Camelia Adina Hora (born 5 September 1986), also known as Kamelia, is a Romanian pop-dance singer and songwriter.

==Career==
Born in Ștei and raised in Timișoara, she started to sing when she was 14 years old and had a band called D.G.TAL, with her brother, the composer and producer George Hora, with whom she owns a music studio (Studio 66).

Kamelia participated at the Megastar contest (2006–2007), and took part in one of the tours of the Romanian band Simplu.

Kamelia became widely known in Romania after a collaboration with the rapper Puya and George Hora. In 2009, the song "Change" reached position 19 among top 100 most rotated songs in Romania, and in 2010 the same song reached position 48. In the same year, 2010, song "V.I.P." in collaboration with Puya reached position 21.

In 2014, Kamelia was present in top 100 most rotated songs in Romania, on position 30 with the song "Piesa mea preferată" feat. Vescan. After that, in 2013, with the same song they reached position 77.

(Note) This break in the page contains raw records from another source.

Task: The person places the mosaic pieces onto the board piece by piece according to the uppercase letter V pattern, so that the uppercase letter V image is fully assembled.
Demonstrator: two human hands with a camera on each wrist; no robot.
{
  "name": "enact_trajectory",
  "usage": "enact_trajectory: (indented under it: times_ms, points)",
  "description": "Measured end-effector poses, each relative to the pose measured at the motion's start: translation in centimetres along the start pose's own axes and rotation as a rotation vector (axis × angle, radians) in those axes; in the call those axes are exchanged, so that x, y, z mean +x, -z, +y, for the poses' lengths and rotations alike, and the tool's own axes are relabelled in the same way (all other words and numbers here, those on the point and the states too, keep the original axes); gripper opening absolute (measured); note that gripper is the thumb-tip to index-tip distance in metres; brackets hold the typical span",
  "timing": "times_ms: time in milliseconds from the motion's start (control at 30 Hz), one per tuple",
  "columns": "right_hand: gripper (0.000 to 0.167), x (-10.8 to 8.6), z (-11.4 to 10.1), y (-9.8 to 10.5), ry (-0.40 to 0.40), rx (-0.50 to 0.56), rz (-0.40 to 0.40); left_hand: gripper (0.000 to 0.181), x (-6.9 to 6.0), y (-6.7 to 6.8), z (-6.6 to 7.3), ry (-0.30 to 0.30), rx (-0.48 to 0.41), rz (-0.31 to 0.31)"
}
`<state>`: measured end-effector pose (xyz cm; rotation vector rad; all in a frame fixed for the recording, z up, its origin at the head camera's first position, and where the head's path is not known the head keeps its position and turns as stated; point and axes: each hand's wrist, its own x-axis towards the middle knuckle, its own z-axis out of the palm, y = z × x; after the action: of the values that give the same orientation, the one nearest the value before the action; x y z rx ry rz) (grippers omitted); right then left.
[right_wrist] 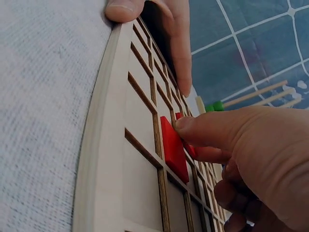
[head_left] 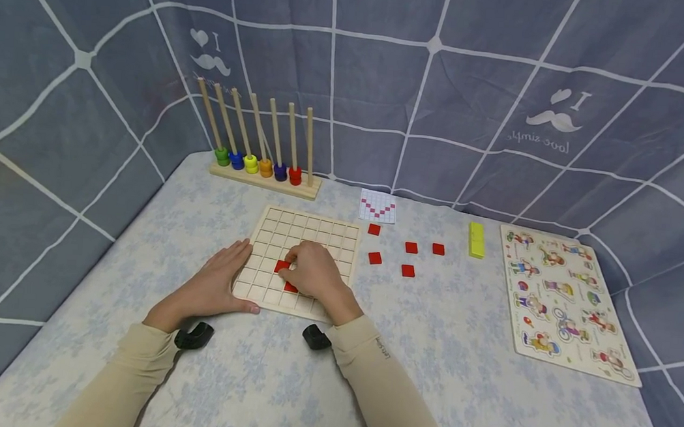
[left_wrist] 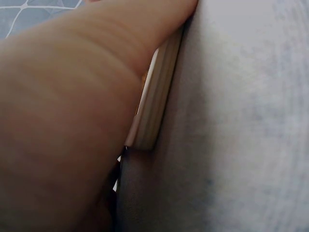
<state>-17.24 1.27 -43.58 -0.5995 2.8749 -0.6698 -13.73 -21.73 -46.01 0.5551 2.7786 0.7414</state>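
Red square tile [head_left: 281, 266], pinched by the right hand [head_left: 316, 272], lies just left of its palm at the wooden grid board [head_left: 316, 224], diagonally beyond a second red tile [head_left: 291, 288]. The left hand [head_left: 213, 284], fingers extended, borders the board's left edge.

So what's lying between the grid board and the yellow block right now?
Five loose red tiles lie on the tablecloth between the grid board and the yellow block, as the head view shows.
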Motion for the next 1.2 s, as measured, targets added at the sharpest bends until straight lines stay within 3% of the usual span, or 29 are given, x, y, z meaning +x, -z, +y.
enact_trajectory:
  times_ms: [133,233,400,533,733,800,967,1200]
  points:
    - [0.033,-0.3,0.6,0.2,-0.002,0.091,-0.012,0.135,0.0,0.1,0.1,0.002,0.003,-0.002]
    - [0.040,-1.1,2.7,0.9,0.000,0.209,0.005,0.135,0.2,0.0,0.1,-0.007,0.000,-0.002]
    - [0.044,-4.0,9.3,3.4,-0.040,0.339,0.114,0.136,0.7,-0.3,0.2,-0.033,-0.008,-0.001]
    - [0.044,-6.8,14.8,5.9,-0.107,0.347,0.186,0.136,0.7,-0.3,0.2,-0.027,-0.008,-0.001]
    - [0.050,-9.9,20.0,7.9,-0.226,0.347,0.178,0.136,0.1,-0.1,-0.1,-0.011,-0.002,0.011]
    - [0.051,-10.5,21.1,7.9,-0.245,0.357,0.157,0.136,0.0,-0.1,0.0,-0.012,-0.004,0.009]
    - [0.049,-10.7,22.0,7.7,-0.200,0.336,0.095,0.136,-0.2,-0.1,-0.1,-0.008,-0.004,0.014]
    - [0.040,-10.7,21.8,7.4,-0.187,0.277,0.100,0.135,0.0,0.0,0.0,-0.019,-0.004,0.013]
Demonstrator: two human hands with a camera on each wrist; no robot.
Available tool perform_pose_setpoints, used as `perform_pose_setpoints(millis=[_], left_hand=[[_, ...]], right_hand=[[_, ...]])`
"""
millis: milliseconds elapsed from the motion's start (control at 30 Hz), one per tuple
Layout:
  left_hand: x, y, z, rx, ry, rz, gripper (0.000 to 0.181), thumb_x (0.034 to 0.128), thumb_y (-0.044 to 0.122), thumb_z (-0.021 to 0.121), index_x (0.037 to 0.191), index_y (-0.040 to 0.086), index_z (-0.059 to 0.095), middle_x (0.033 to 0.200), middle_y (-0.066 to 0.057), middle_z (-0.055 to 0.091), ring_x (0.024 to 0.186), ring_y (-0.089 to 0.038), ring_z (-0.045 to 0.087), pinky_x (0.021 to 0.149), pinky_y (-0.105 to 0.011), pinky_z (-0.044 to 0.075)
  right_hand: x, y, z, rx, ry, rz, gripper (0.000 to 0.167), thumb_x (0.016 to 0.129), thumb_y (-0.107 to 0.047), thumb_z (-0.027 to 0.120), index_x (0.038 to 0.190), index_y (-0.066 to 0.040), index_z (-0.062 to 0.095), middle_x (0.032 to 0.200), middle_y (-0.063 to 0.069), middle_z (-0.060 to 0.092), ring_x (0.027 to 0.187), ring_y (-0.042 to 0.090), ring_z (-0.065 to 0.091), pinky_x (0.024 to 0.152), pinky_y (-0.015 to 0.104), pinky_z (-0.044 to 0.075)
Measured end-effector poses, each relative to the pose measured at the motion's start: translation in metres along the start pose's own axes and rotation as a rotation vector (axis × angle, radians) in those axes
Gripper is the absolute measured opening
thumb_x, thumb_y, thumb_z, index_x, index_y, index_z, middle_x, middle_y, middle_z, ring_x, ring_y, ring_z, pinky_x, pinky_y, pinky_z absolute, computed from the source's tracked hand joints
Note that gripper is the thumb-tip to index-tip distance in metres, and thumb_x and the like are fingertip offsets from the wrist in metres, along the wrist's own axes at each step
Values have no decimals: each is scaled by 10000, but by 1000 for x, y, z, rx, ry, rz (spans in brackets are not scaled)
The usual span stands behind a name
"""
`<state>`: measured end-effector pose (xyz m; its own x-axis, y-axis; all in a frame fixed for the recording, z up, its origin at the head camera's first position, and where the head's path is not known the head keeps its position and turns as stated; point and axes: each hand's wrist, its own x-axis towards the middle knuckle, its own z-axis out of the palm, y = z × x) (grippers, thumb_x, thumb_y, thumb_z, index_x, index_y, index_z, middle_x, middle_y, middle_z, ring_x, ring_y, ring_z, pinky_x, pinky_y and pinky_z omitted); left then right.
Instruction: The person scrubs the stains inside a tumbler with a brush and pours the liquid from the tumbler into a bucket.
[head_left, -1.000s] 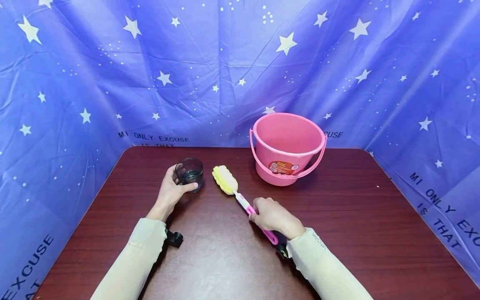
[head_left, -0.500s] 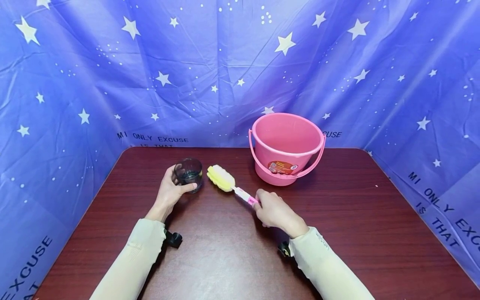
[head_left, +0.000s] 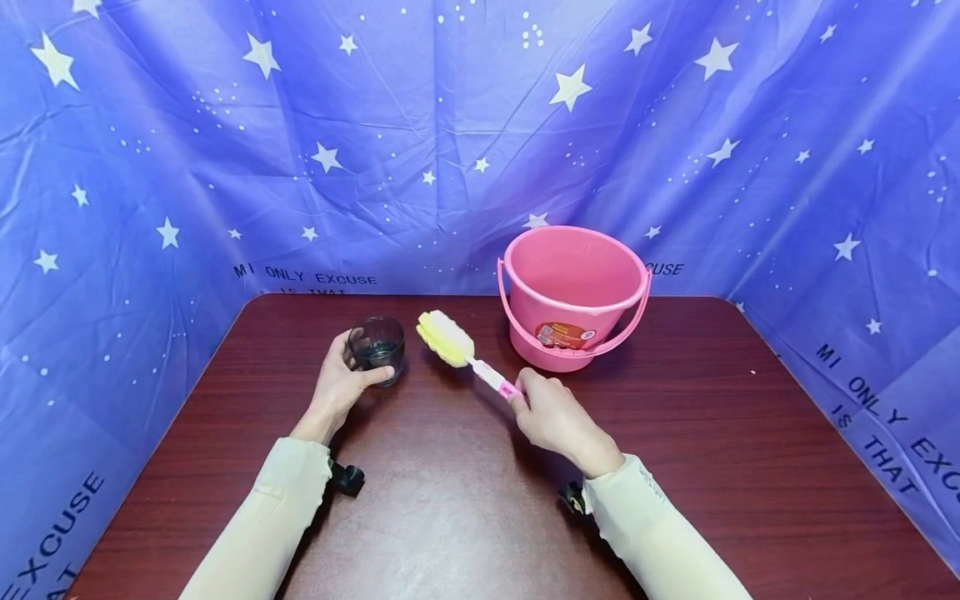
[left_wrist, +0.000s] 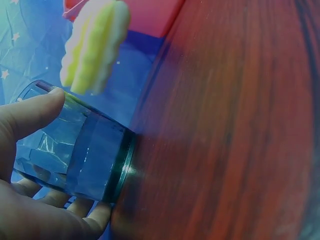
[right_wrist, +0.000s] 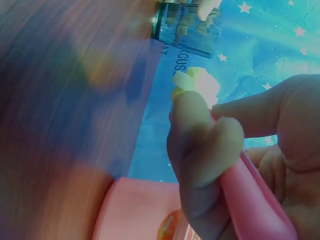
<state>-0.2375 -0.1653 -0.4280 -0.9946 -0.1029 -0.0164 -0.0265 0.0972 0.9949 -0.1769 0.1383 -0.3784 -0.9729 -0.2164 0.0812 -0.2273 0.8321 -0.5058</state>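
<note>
A dark, see-through glass (head_left: 377,343) stands upright on the table, and the left hand (head_left: 337,387) holds it with thumb in front and fingers round the back. In the left wrist view the glass (left_wrist: 75,145) shows its thick base against the table. The right hand (head_left: 555,417) grips the pink handle of a sponge brush (head_left: 447,339). Its yellow and white head is raised off the table, just right of the glass. In the right wrist view, curled fingers wrap the brush's pink handle (right_wrist: 255,205).
A pink bucket (head_left: 577,312) with its handle hanging down in front stands at the back right of the dark red wooden table (head_left: 450,517). A blue star-patterned cloth (head_left: 420,100) hangs behind and on both sides.
The right hand has lifted the brush off the table, its fingers now closed round the handle, and its head has risen beside the glass. The left hand and glass have stayed put.
</note>
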Motion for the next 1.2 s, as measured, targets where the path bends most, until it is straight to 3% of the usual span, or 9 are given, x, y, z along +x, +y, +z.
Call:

In 2014 Kamelia was nominated as one of 'top 100 sexiest women of the year in Romania' by FHM, where she ranked on position 12. In August 2014, Kamelia was nominated for Fans Like Award at Media Music Awards.

Between 2010 and 2017 Kamelia released several songs that became a real success, including "Change", "V.I.P.", "Come again", "Prima oara", "Vara rece", "Piesa mea preferata", "Amor".

==Discography==
- Singles
- 2009: "Change" (feat. Puya & George Hora)
- 2010: "VIP" (feat. Puya)
- 2010: "Dreamin'"
- 2011: "Come again"
- 2011: "Prima oara"
- 2012: "U can do it" (vs. Dj Asher & ScreeN)
- 2012: "I don't care"
- 2012: "Break it down"
- 2012: "Vara rece"
- 2012: "Voltaj-Lumea e a mea" (feat. Kamelia)
- 2012: "Am invatat" (feat. Voxis)
- 2012: "Trecem peste" (feat. Blazon)
- 2012: "Ai aparut" (feat. George Hora)
- 2013: "Piesa mea preferata" (feat. Vescan)
- 2013: "Bolnav cu Muzica" (feat. Alan & Kepa)
- 2014: "Film de iubire" (feat. Stres)
- 2014: "Ramas bun" (feat. Andrew & Blazon)
- 2014: "Inima ta" (feat. Junior High)
- 2014: "Never Let You Go" (feat. Voxlight)
- 2014: "Te rog"
- 2015: "Stiu ca esti al meu"
- 2015: "Dependentza" (feat. Bitza)
- 2015: "Piesa noastra" (feat. Colin)
- 2015: "Amor"
- 2016: "Imi voi aminti" (feat. Bibanu MixXL)
- 2017: "Suave"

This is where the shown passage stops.